Multi-Dataset Training¶
Rasteret Collections produce standard TorchGeo GeoDataset objects, so
TorchGeo's dataset composition operators (&, |) work directly.
Combining datasets with & (intersection)¶
Use & when you need aligned data from two sources, e.g. Sentinel-2
imagery paired with AEF embeddings, or imagery paired with a label mask.
The sampler only draws chips where both datasets have spatial and
temporal coverage.
from torch.utils.data import DataLoader
from torchgeo.samplers import RandomGeoSampler
from torchgeo.datasets.utils import stack_samples
s2 = s2_collection.to_torchgeo_dataset(bands=["B04", "B03", "B02"], chip_size=256)
aef = aef_collection.to_torchgeo_dataset(bands=["emb_0", "emb_1"], chip_size=256)
combined = s2 & aef # IntersectionDataset: channels concatenated
sampler = RandomGeoSampler(combined, size=256, length=100)
loader = DataLoader(combined, sampler=sampler, batch_size=4,
collate_fn=stack_samples)
for batch in loader:
# batch["image"] shape: [B, C_s2 + C_aef, H, W]
...
Combining datasets with | (union)¶
Use | when you want to train on whichever source has coverage, e.g.
fall back to Landsat when Sentinel-2 is cloudy, or mosaic adjacent
coverage from different providers.
ds1 = col1.to_torchgeo_dataset(bands=["B04", "B03", "B02"], chip_size=256)
ds2 = col2.to_torchgeo_dataset(bands=["B04", "B03", "B02"], chip_size=256)

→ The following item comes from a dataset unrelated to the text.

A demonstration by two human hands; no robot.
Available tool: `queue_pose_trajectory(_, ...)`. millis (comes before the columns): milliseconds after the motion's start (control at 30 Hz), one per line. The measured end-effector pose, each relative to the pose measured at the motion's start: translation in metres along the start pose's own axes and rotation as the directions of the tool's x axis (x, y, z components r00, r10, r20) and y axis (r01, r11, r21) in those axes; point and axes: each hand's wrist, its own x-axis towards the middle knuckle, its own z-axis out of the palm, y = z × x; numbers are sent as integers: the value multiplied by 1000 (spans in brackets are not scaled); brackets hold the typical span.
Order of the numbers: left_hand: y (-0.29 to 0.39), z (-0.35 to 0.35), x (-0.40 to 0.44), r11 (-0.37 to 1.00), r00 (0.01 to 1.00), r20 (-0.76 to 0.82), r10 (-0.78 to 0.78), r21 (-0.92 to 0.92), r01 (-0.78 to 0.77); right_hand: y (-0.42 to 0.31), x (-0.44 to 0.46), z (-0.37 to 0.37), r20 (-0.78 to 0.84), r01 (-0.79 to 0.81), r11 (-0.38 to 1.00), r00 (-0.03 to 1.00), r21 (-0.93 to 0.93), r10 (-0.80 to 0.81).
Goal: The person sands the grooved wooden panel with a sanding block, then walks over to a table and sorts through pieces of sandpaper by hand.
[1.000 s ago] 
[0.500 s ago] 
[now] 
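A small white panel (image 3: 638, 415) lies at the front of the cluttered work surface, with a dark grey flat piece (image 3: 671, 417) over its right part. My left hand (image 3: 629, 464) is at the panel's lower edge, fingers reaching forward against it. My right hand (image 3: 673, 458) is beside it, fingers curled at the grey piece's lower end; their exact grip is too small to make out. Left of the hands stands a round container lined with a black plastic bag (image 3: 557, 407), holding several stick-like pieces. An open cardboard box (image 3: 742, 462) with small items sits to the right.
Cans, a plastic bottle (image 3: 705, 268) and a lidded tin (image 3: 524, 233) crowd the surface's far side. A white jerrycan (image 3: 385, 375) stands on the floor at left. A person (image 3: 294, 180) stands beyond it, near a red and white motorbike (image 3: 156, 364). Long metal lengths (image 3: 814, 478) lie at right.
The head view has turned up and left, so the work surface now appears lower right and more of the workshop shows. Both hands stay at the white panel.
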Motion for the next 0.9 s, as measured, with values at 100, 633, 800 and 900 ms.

combined = ds1 | ds2 # UnionDataset
How alignment works¶
- CRS and resolution are aligned to the first dataset at init time
&computes spatial intersection via GeoPandas overlay; only areas where both datasets exist are valid for sampling|concatenates indices; the sampler can draw from either dataset's coverage area- Band tensors are concatenated (for
&) or merged (for|) automatically
xarray path¶
For analysis workflows, load each Collection separately and combine with standard xarray:
import xarray as xr
ds_s2 = s2_collection.get_xarray(geometries=aoi, bands=["B04", "B08"])
ds_aef = aef_collection.get_xarray(geometries=aoi, bands=["emb_0"])
combined = xr.merge([ds_s2, ds_aef])
Both must be in the same CRS. Use target_crs= if they differ.